TASK INSTRUCTIONS -> Please retype the data below line for line and leave out every picture.

PROVIDED DATA ->
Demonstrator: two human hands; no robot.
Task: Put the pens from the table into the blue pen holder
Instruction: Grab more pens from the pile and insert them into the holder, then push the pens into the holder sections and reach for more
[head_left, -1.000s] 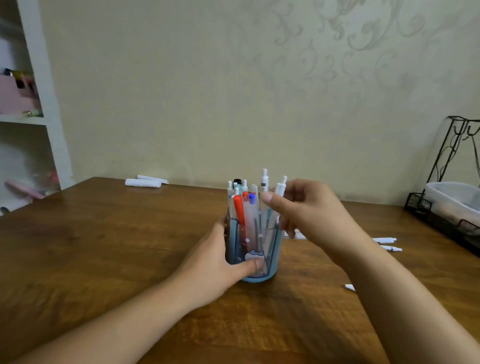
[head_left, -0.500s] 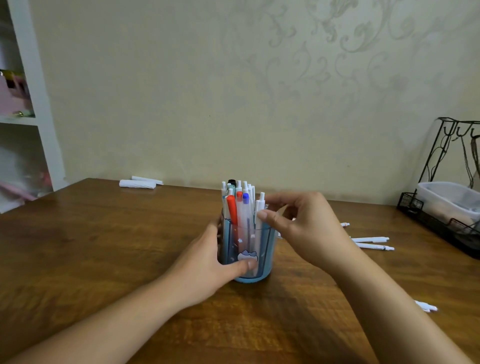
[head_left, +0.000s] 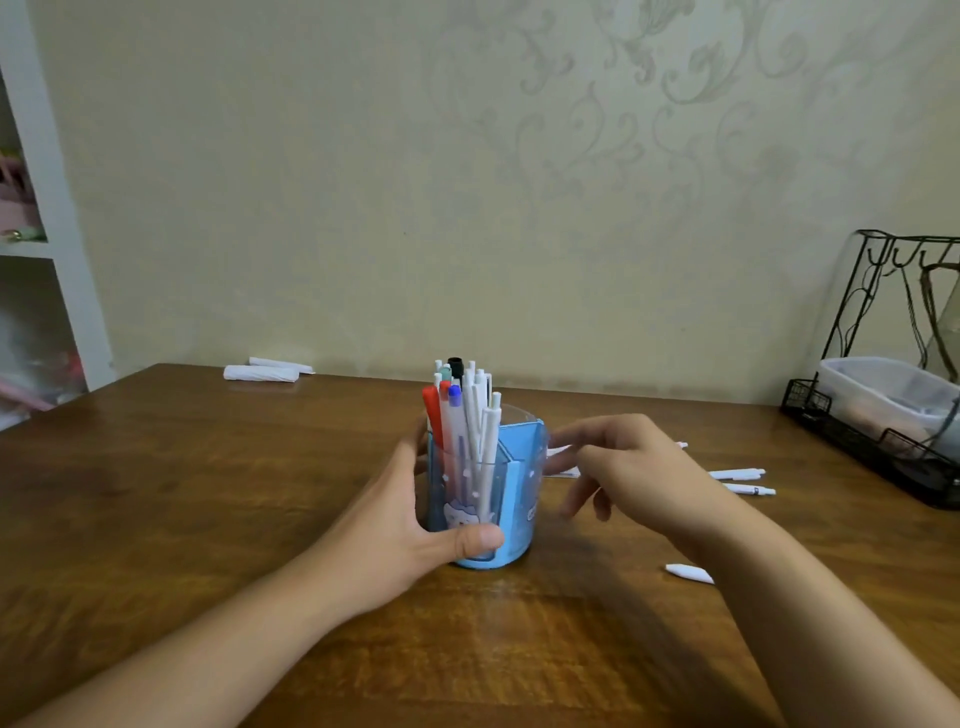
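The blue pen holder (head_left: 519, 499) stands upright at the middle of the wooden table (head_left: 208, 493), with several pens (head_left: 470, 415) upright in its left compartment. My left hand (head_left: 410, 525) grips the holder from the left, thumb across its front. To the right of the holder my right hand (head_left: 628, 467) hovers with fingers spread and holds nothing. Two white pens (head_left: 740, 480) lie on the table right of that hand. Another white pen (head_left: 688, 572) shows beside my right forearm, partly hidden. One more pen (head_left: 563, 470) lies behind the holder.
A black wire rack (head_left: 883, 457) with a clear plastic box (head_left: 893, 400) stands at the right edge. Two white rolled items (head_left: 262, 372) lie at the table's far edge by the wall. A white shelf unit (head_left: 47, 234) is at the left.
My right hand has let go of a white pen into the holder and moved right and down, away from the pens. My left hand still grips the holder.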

ANSWER FOR THE TASK ->
Demonstrator: two human hands; no robot.
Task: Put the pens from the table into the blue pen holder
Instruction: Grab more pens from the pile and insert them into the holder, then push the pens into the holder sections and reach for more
[head_left, -1.000s] 
[head_left, -0.500s] 
[head_left, +0.000s] 
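The blue pen holder (head_left: 519, 499) stands upright at the middle of the wooden table (head_left: 208, 493), with several pens (head_left: 470, 415) upright in its left compartment. My left hand (head_left: 410, 525) grips the holder from the left, thumb across its front. To the right of the holder my right hand (head_left: 628, 467) hovers with fingers spread and holds nothing. Two white pens (head_left: 740, 480) lie on the table right of that hand. Another white pen (head_left: 688, 572) shows beside my right forearm, partly hidden. One more pen (head_left: 563, 470) lies behind the holder.
A black wire rack (head_left: 883, 457) with a clear plastic box (head_left: 893, 400) stands at the right edge. Two white rolled items (head_left: 262, 372) lie at the table's far edge by the wall. A white shelf unit (head_left: 47, 234) is at the left.
My right hand has let go of a white pen into the holder and moved right and down, away from the pens. My left hand still grips the holder.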

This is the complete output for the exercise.